**PROBLEM TO WORK ON:** Leave out the pictures and repeat the data exactly.

**EXERCISE DATA:**
%%

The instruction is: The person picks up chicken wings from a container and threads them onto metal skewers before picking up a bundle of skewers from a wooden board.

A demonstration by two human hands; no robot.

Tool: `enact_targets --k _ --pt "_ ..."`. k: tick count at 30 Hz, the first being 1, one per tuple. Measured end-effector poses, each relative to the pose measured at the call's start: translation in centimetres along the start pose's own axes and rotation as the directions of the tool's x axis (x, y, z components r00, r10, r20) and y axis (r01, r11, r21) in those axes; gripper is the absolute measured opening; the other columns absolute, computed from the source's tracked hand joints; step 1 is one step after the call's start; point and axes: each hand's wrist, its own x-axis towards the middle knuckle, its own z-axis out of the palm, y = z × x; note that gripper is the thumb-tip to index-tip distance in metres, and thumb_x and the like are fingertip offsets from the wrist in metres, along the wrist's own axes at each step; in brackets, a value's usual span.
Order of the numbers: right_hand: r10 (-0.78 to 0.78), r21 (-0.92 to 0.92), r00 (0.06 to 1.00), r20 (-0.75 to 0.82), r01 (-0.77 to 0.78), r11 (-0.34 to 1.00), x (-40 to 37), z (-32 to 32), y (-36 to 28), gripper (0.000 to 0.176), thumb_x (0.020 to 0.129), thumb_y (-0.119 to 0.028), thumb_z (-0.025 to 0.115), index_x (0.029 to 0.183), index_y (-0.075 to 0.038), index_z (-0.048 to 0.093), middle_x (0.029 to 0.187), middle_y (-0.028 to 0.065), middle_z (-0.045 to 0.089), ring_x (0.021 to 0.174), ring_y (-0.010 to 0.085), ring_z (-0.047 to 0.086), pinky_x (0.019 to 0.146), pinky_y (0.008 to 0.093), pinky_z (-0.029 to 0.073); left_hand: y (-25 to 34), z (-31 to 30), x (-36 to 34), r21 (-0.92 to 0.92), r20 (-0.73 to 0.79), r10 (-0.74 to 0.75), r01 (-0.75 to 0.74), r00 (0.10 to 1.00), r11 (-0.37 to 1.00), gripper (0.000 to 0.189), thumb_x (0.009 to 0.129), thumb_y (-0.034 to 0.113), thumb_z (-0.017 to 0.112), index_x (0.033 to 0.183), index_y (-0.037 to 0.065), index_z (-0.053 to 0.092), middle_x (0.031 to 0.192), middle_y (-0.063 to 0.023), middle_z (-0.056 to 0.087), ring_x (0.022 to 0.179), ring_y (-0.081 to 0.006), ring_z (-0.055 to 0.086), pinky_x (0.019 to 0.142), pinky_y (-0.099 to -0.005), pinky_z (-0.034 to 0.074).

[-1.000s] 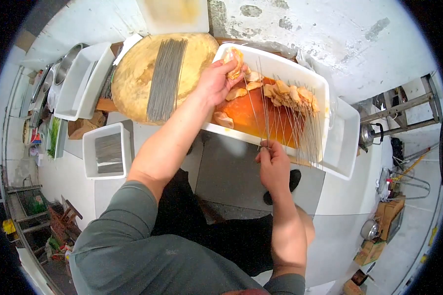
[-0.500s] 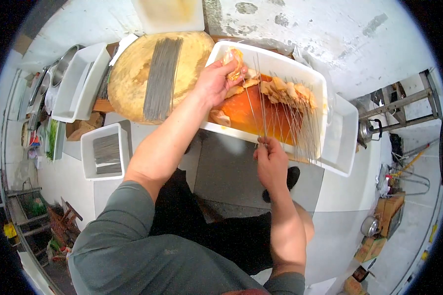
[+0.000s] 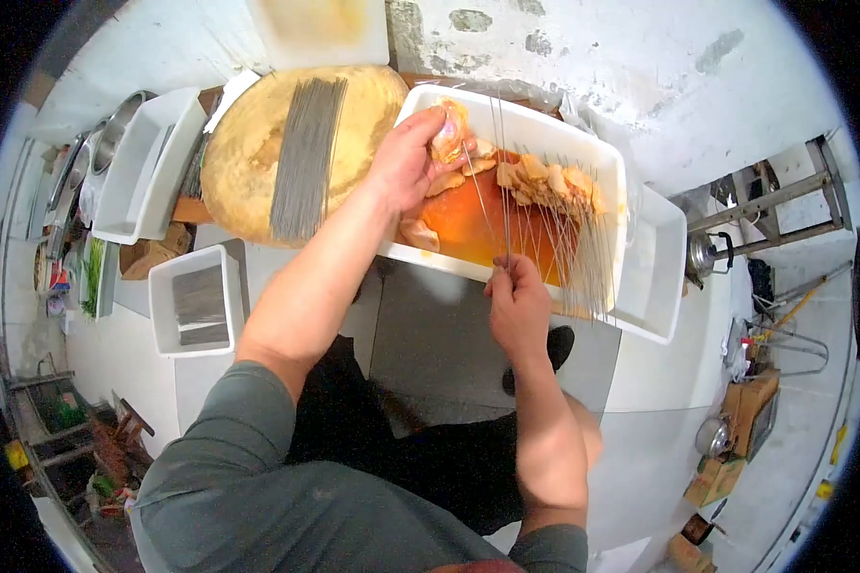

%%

**COMPLETED TASK:**
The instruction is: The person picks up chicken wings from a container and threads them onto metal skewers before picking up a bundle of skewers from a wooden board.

A demonstration by two human hands; no robot.

Tool: `enact_targets --k _ --pt "_ ..."`. k: tick count at 30 Hz, the first being 1, one per tuple. Measured end-effector poses, each relative to the pose measured at the call's start: translation in centimetres along the start pose's own axes and rotation as the directions of the tool's x axis (x, y, z components r00, r10, r20) and y axis (r01, r11, r21) in those axes; gripper is the absolute measured opening; the other columns absolute, computed from the source's tracked hand joints; step 1 is one step after the call's start; point and axes: each hand's wrist, its own x-axis towards the middle knuckle, its own z-axis out of the palm, y = z × x; note that gripper is the thumb-tip to index-tip distance in metres, and thumb_x and the like are fingertip offsets from the wrist in metres, along the wrist's own axes at each step; in brackets, a value's usual span.
Order of the numbers: right_hand: r10 (-0.78 to 0.78), r21 (-0.92 to 0.92), r00 (0.06 to 1.00), r20 (-0.75 to 0.82), r01 (-0.77 to 0.78), r11 (-0.34 to 1.00), x (-40 to 37), z (-32 to 32), y (-36 to 28), gripper (0.000 to 0.176), thumb_x (0.020 to 0.129), thumb_y (-0.119 to 0.028), thumb_z (-0.025 to 0.115), index_x (0.029 to 0.183), index_y (-0.075 to 0.038), index_z (-0.048 to 0.093), middle_x (0.029 to 0.187), middle_y (-0.028 to 0.065), middle_z (-0.045 to 0.089), ring_x (0.021 to 0.174), ring_y (-0.010 to 0.085), ring_z (-0.047 to 0.086), pinky_x (0.019 to 0.146), pinky_y (0.008 to 0.093), pinky_z (-0.029 to 0.073); left_hand: y (-25 to 34), z (-31 to 30), x (-36 to 34), r21 (-0.92 to 0.92), r20 (-0.73 to 0.79), r10 (-0.74 to 0.75), r01 (-0.75 to 0.74), r00 (0.10 to 1.00), r11 (-0.37 to 1.00), gripper (0.000 to 0.189), thumb_x (0.009 to 0.129), thumb_y (-0.034 to 0.113), thumb_z (-0.017 to 0.112), index_x (0.033 to 0.183), index_y (-0.037 to 0.065), index_z (-0.053 to 0.092), middle_x (0.031 to 0.192), middle_y (-0.063 to 0.023), middle_z (-0.056 to 0.087), ring_x (0.022 to 0.179), ring_y (-0.081 to 0.006), ring_z (-0.055 to 0.086), pinky_x (0.019 to 0.142), pinky_y (-0.099 to -0.005), pinky_z (-0.034 to 0.074).

[-1.000s] 
[-0.500s] 
[+0.000s] 

No more work is needed on this exercise.